WEST LAFAYETTE — There have been walk-on stories all over college basketball. But, perhaps, none are like the story of Purdue's Grady Eifert.
"He's not a traditional walk-on," Purdue basketball coach, Matt Painter, said. "He has a bit of an advantage because his dad started here and played power forward. His brother plays for the Bengals. So he has the physical tools."
His dad, Greg Eifert, was a Purdue star in the early 1980's. Brother, Tyler Eifert, has six seasons with the Cincinnati Bengals.
Eifert also had eyes on the big time. And didn't mind walking-on in West Lafayette.
"I think that was the biggest thing. Playing at the highest level," Eifert said. "Some of these environment are chaos but they're fun and exciting. And what I dreamed of as a little kid."
Four years later, Eifert is not only living the dream, but some would argue he's excedding it.
Living up to the 'Play Hard' mantra, he's worked his way up to starter.
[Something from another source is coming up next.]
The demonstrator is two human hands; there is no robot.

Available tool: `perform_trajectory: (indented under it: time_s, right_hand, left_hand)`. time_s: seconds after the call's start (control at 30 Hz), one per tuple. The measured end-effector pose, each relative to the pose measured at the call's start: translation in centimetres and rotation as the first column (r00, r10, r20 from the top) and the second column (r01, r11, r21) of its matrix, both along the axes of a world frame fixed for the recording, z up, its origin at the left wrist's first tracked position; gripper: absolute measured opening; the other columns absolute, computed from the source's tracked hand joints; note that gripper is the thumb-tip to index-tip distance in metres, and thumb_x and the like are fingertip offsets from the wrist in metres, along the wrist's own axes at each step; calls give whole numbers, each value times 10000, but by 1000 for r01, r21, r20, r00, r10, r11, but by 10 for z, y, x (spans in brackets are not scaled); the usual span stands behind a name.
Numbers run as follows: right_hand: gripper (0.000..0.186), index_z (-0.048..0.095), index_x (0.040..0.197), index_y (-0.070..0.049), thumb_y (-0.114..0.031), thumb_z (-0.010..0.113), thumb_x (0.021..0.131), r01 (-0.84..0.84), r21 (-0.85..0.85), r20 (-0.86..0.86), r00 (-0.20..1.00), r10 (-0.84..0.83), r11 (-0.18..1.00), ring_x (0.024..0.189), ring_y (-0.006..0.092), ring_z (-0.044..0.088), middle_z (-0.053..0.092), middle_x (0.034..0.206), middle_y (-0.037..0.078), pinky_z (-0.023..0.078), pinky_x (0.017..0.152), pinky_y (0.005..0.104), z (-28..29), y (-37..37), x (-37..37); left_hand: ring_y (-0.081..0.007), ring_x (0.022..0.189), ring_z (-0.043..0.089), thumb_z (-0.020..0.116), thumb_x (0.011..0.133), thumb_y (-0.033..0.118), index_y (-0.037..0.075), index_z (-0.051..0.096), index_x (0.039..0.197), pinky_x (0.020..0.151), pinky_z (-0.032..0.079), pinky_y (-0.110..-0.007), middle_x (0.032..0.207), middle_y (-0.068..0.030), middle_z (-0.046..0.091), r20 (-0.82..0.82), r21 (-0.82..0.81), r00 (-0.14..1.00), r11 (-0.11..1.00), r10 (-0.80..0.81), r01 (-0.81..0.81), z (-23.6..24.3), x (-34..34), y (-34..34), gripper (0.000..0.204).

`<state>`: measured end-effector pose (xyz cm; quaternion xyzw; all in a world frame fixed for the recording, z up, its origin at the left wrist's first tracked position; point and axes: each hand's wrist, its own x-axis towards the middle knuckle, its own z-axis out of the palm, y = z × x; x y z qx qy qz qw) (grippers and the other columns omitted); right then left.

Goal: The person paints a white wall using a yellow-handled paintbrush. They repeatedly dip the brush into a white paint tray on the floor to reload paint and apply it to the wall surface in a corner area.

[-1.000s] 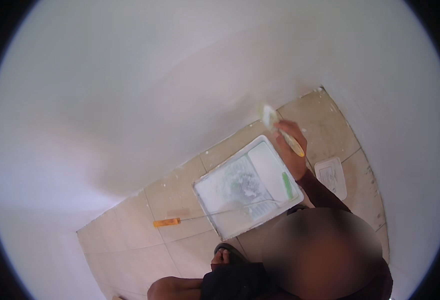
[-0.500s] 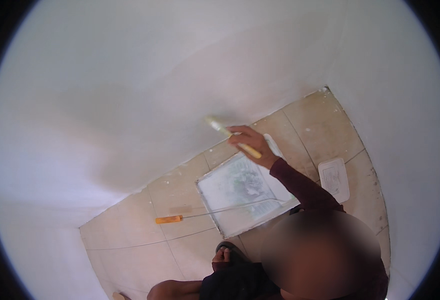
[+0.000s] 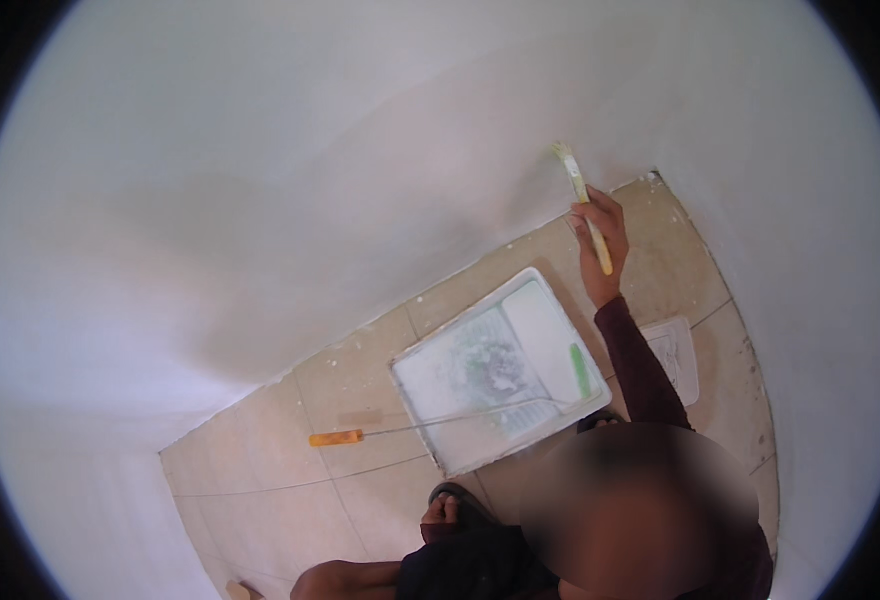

And now he's averaging 24 minutes a game.
There were many time he wouldn't even touch a ball in practice. Now?
He's hitting big shots and being featured on the team's Twitter profile.
He's one of the hardest working players in a program which has traditionally been full of them.
When asked if he takes being called a 'blue-collar player' as an insult, Eifert answered, "I think you gotta wear it."
"I think Purdue, from the Gene Keady days to Coach Painter, developing the same culture," Eifert said. "It's a blue collar program."
Perhaps, the more things change the more they stay the same. And Grady Eifert, chasing the dream, is enjoying every moment.
"If you tell people in recruiting that we want you to come here and don't shoot very much, set a lot of screens, play hard. You screen for Cline and Edwards, you're not gonna sign anybody.," Coach Painter said.
"But when you get somebody that wanted to be at Purdue, knew there's a chance you could play, now you just work hard. It's just kind of in him," the coach said. "He just plays hard and play to win. And he gets it."
Eifert says all the hard work pays off in the end.
"You don't work your tail off to go and play in these games to go and lose. You work your tail off to win," Eifert said.
"That's something we focus on and strive everyday."